Every line of the listing must be repeated exactly.

┌──

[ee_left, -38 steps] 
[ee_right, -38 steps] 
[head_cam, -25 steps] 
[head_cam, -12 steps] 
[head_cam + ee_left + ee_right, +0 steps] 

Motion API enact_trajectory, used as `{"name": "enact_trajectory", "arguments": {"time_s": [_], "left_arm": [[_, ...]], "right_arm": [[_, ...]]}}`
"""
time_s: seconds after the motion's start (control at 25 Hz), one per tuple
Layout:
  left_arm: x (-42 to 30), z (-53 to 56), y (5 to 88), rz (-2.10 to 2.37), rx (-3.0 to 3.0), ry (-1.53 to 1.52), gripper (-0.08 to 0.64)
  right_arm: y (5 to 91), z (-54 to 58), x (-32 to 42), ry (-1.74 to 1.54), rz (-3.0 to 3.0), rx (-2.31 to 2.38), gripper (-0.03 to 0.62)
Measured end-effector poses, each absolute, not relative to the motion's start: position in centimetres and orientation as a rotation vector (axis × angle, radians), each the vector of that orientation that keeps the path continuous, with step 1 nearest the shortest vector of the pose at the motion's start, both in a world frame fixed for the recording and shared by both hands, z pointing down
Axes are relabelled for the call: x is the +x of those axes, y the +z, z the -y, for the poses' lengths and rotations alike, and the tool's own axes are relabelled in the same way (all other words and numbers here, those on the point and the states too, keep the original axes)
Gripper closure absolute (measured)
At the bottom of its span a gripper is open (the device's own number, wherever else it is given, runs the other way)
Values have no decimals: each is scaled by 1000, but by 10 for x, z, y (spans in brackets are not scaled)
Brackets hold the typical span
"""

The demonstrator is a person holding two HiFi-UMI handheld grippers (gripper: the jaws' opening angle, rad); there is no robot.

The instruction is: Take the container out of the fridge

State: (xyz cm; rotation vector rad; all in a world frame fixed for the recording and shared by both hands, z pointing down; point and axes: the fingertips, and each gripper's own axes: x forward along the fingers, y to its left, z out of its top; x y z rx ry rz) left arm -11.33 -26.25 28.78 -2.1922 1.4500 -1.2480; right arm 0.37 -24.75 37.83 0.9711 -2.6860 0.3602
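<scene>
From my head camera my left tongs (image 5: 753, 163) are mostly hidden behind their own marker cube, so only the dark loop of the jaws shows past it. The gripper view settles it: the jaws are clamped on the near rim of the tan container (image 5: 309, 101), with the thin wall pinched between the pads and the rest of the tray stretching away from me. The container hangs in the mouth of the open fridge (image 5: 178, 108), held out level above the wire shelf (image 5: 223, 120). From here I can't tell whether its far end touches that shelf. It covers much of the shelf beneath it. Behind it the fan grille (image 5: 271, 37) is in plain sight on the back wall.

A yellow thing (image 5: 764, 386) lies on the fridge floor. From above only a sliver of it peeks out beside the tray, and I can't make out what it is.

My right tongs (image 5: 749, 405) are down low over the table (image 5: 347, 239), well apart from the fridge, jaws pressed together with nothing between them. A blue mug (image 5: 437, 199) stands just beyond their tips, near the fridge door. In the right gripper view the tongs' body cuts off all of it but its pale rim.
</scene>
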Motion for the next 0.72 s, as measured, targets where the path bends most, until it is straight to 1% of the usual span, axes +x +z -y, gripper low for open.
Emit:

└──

◆ Solution to this task
[ee_left, -38 steps] 
[ee_right, -38 steps] 
[head_cam, -25 steps] 
[head_cam, -12 steps] 
[head_cam + ee_left + ee_right, +0 steps] 

Motion API enact_trajectory, used as `{"name": "enact_trajectory", "arguments": {"time_s": [_], "left_arm": [[_, ...]], "right_arm": [[_, ...]]}}`
"""
time_s: seconds after the motion's start (control at 25 Hz), one per tuple
Layout:
  left_arm: x (-42 to 30), z (-53 to 56), y (5 to 88), rz (-2.10 to 2.37), rx (-3.0 to 3.0), ry (-1.53 to 1.52), gripper (-0.08 to 0.64)
  right_arm: y (5 to 91), z (-54 to 58), x (-32 to 42), ry (-1.74 to 1.54), rz (-3.0 to 3.0), rx (-2.31 to 2.38), gripper (-0.03 to 0.62)
Measured end-effector poses, each absolute, not relative to the motion's start: position in centimetres and orientation as a rotation vector (axis × angle, radians), each the vector of that orientation that keeps the path continuous, with step 1 nearest the shortest vector of the pose at the motion's start, both in a world frame fixed for the recording and shared by both hands, z pointing down
Axes are relabelled for the call: x is the +x of those axes, y the +z, z the -y, for the poses' lengths and rotations alike, and the tool's own axes are relabelled in the same way (all other words and numbers here, those on the point and the states too, keep the original axes)
Gripper closure absolute (measured)
At the bottom of its span a gripper is open (the device's own number, wherever else it is given, runs the other way)
Values have no decimals: each is scaled by 1000, but by 10 for x, z, y (spans in brackets are not scaled)
Brackets hold the typical span
"""

The demonstrator is a person holding two HiFi-UMI handheld grippers (gripper: the jaws' opening angle, rad); there is no robot.

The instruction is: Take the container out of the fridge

State: (xyz cm; rotation vector rad; all in a world frame fixed for the recording and shared by both hands, z pointing down; point and axes: the fingertips, and each gripper's own axes: x forward along the fingers, y to its left, z out of its top; x y z rx ry rz) left arm -11.33 -26.25 28.78 -2.1922 1.4500 -1.2480; right arm 0.37 -24.75 37.83 0.9711 -2.6860 0.3602
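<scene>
From my head camera my left tongs (image 5: 753, 163) are mostly hidden behind their own marker cube, so only the dark loop of the jaws shows past it. The gripper view settles it: the jaws are clamped on the near rim of the tan container (image 5: 309, 101), with the thin wall pinched between the pads and the rest of the tray stretching away from me. The container hangs in the mouth of the open fridge (image 5: 178, 108), held out level above the wire shelf (image 5: 223, 120). From here I can't tell whether its far end touches that shelf. It covers much of the shelf beneath it. Behind it the fan grille (image 5: 271, 37) is in plain sight on the back wall.

A yellow thing (image 5: 764, 386) lies on the fridge floor. From above only a sliver of it peeks out beside the tray, and I can't make out what it is.

My right tongs (image 5: 749, 405) are down low over the table (image 5: 347, 239), well apart from the fridge, jaws pressed together with nothing between them. A blue mug (image 5: 437, 199) stands just beyond their tips, near the fridge door. In the right gripper view the tongs' body cuts off all of it but its pale rim.
</scene>
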Motion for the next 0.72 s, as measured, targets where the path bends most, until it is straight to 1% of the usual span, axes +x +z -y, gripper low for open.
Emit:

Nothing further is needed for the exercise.